▶ [What you should do]:
Retype word for word the stretch of entries below from the line that has "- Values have" through the line that has "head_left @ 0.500", and omit the pictures.

▶ [Records from a collection]:
*-*-*

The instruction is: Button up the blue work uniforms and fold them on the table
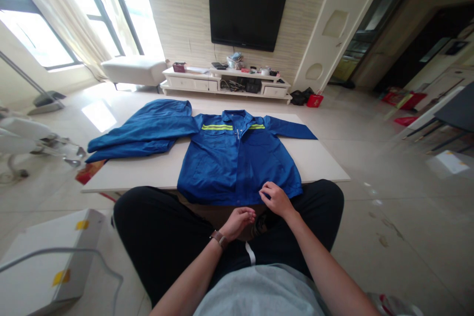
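A blue work jacket with yellow-green reflective stripes lies spread on a white table, collar away from me, front partly unfastened near the neck. Its right-hand sleeve stretches out sideways. The other sleeve runs to a second blue garment, folded at the table's left and partly covering it. My right hand hovers at the jacket's lower hem, fingers loosely curled and nothing visible in them; whether it touches the cloth I cannot tell. Above my lap, just short of the hem, my left hand has half-bent fingers and shows nothing held.
My knees flank the table's near edge. A white box with a grey cable over it stands at the lower left. Beyond the table are a low TV cabinet, a bench and a red bag. Grey chairs stand at right.
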`<state>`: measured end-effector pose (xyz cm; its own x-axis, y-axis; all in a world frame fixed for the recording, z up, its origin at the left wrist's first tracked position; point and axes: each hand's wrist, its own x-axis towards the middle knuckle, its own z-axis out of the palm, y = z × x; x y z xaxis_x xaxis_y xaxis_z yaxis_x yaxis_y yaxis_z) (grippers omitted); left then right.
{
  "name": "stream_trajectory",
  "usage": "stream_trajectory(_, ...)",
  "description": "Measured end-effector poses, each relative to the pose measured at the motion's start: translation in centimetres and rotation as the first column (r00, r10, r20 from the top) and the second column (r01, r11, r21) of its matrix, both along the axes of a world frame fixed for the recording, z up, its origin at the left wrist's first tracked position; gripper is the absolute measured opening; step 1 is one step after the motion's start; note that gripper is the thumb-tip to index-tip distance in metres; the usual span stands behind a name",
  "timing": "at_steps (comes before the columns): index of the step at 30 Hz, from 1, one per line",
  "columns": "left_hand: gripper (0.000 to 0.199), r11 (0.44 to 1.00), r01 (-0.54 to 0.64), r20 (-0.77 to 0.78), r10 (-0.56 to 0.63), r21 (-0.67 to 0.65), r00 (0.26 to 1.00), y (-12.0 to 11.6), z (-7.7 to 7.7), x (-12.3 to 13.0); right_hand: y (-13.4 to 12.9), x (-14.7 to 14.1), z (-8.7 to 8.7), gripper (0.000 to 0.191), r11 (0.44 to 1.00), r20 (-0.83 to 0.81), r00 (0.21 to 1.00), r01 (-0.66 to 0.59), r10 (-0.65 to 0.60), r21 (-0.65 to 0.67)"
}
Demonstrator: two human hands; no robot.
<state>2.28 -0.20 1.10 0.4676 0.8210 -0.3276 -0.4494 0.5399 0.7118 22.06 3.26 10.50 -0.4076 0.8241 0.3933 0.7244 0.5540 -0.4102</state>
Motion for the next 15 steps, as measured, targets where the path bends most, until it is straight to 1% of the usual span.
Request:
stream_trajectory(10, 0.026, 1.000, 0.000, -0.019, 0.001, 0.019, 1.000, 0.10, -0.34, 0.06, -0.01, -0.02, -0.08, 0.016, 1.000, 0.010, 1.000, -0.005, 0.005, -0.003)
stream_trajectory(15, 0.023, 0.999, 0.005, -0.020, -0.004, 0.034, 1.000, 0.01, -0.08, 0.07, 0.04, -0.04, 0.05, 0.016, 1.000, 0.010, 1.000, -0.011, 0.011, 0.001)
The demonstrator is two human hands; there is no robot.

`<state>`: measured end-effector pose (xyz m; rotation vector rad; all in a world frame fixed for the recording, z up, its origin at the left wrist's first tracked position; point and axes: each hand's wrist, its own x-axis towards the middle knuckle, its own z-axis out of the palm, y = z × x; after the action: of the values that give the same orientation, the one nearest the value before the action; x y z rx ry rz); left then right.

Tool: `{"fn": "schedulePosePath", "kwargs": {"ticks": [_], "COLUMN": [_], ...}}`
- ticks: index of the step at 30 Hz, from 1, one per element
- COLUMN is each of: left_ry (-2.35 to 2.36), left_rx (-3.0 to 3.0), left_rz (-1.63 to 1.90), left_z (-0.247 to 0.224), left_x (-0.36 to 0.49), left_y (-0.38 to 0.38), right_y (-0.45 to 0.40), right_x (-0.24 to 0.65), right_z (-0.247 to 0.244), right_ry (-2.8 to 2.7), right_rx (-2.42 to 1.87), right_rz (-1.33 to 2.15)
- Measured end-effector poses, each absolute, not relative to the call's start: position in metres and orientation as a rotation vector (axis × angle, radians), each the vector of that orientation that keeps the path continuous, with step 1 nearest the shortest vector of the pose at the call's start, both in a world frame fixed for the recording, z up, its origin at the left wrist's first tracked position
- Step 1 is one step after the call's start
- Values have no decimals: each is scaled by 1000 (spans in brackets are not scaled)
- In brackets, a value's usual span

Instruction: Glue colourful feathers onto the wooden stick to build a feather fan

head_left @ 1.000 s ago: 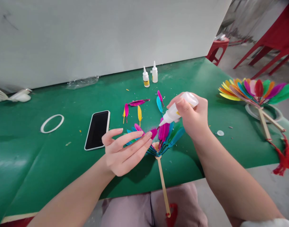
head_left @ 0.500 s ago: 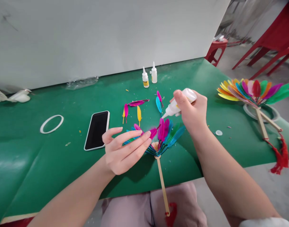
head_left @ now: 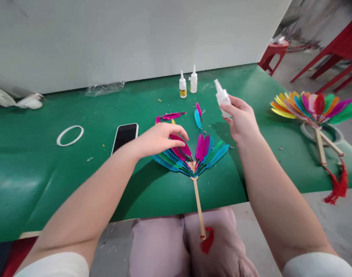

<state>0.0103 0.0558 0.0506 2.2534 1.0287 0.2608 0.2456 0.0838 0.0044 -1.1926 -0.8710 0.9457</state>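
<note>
As the feather fan (head_left: pixel 194 177) lies on the green table (head_left: pixel 155 204), handle (head_left: pixel 198 204) overhanging, it's probably light, plumes soft and crushable; grab the stiffer handle. Left hand (head_left: pixel 161 137) half-curled at magenta feather (head_left: pixel 187 150), pinch unclear; right hand (head_left: pixel 243 118) wrapped around white bottle (head_left: pixel 222 99).

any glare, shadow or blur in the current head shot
Head view: pale glare on the table at far left; a dark shadow beside the left forearm; the red chair at upper right looks blurred, the fan below the hands fairly sharp.
</note>
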Motion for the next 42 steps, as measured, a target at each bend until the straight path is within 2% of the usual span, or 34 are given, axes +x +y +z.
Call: {"fn": "schedulePosePath", "kwargs": {"ticks": [2, 10, 24, 30, 35, 42], "left_ry": [962, 791, 871, 904, 871, 868], "left_rx": [2231, 2251, 2254, 2239, 2238, 2242], "left_rz": [51, -91, -89, -87, -97, -142], "left_z": [63, 59, 41, 42, 45, 46], "left_x": [19, 43, 47, 47, 50, 53], "left_y": [69, 92, 93, 90, 86, 84], "right_y": [85, 101, 92, 4, -76, -86], "right_x": [244, 255, 256, 244, 200, 177], "right_z": [0, -27, -28, -1, -7, -28], "right_ry": [-977, -1255, -1565, -1470, -1864, -1931], "right_rx": [-1260, -1581, -1763, -1595, -1507, -1611], "right_rz": [883, 518, 390, 152, 32, -35]}}
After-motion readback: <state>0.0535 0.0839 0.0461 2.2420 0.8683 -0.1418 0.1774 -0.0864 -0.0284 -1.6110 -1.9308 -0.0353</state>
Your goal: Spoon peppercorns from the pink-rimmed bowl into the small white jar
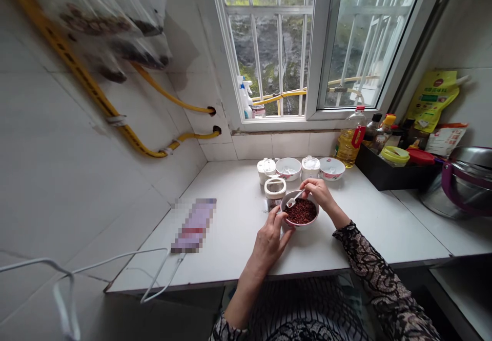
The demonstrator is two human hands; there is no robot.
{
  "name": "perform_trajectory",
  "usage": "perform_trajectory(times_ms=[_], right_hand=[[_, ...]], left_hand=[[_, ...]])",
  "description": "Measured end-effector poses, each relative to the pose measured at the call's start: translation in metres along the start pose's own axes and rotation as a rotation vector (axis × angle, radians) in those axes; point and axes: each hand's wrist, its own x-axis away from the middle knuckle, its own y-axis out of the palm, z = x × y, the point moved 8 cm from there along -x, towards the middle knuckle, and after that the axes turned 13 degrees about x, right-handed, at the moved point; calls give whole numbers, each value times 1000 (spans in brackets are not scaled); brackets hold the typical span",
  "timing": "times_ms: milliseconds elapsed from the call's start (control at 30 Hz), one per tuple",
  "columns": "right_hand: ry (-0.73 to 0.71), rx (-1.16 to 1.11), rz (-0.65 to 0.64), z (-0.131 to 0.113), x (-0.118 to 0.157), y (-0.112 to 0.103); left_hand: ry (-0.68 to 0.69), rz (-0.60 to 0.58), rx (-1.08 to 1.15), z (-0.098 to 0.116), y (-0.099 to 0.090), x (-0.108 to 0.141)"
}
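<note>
A white bowl [304, 225] filled with small dark red grains [303, 212], which look like peppercorns, stands near the middle of the counter. My left hand [267, 241] grips its left side, thumb in front and fingers along the rim. Between the fingers of my right hand [317, 193] is a small white spoon [295, 198], its scoop over the grains at the bowl's upper left. Some grains appear to lie in the scoop. Just behind the bowl, close to my left fingertips, is a clear jar with an open white lid [275, 188]; its contents are partly hidden.
Behind stand two white-lidded jars [266, 169] [310, 166] and two bowls [288, 168] [332, 168]. An oil bottle [349, 143], a black condiment box [384, 174] and a metal pot [461, 182] line the right. A blurred purple item [194, 225] with a white cable lies left.
</note>
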Motion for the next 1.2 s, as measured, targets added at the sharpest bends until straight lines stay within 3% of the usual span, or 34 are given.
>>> perform_trajectory(times_ms=[133, 233, 400, 500, 633, 700, 900, 1000, 1200], right_hand=[[-31, -37, 50, -6, -1, -3], [-158, 8, 134, -21, 2, -2], [-523, 431, 189, -56, 21, 20], [-628, 597, 177, -63, 27, 25], [-560, 527, 266, -59, 27, 1], [-507, 524, 247, -53, 24, -4], [-453, 589, -26, -38, 21, 24], [-337, 476, -118, -29, 18, 30], [-126, 230, -81, -13, 9, 14]], left_hand=[[-11, -7, -13, -3, 2, 1], [-14, -12, -19, -4, 3, 1], [-12, -13, -9, -3, 2, 1], [-15, -12, -1, -2, 1, 1], [-15, -8, -6, -1, 1, 1], [-18, -10, -7, -2, 1, 1], [4, 2, -9, 1, -1, 0], [5, 1, -10, 2, -1, 0], [4, 3, -7, 1, -1, 0]])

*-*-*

▶ [Your solution]:
- Values have no decimals: each is scaled by 1000 (spans in brackets are not scaled)
- In brackets, a value's usual span

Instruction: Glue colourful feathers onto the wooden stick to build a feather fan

head_left @ 1.000 s ago: 
head_left @ 0.500 s ago: 

Nothing else remains to be done in this exercise.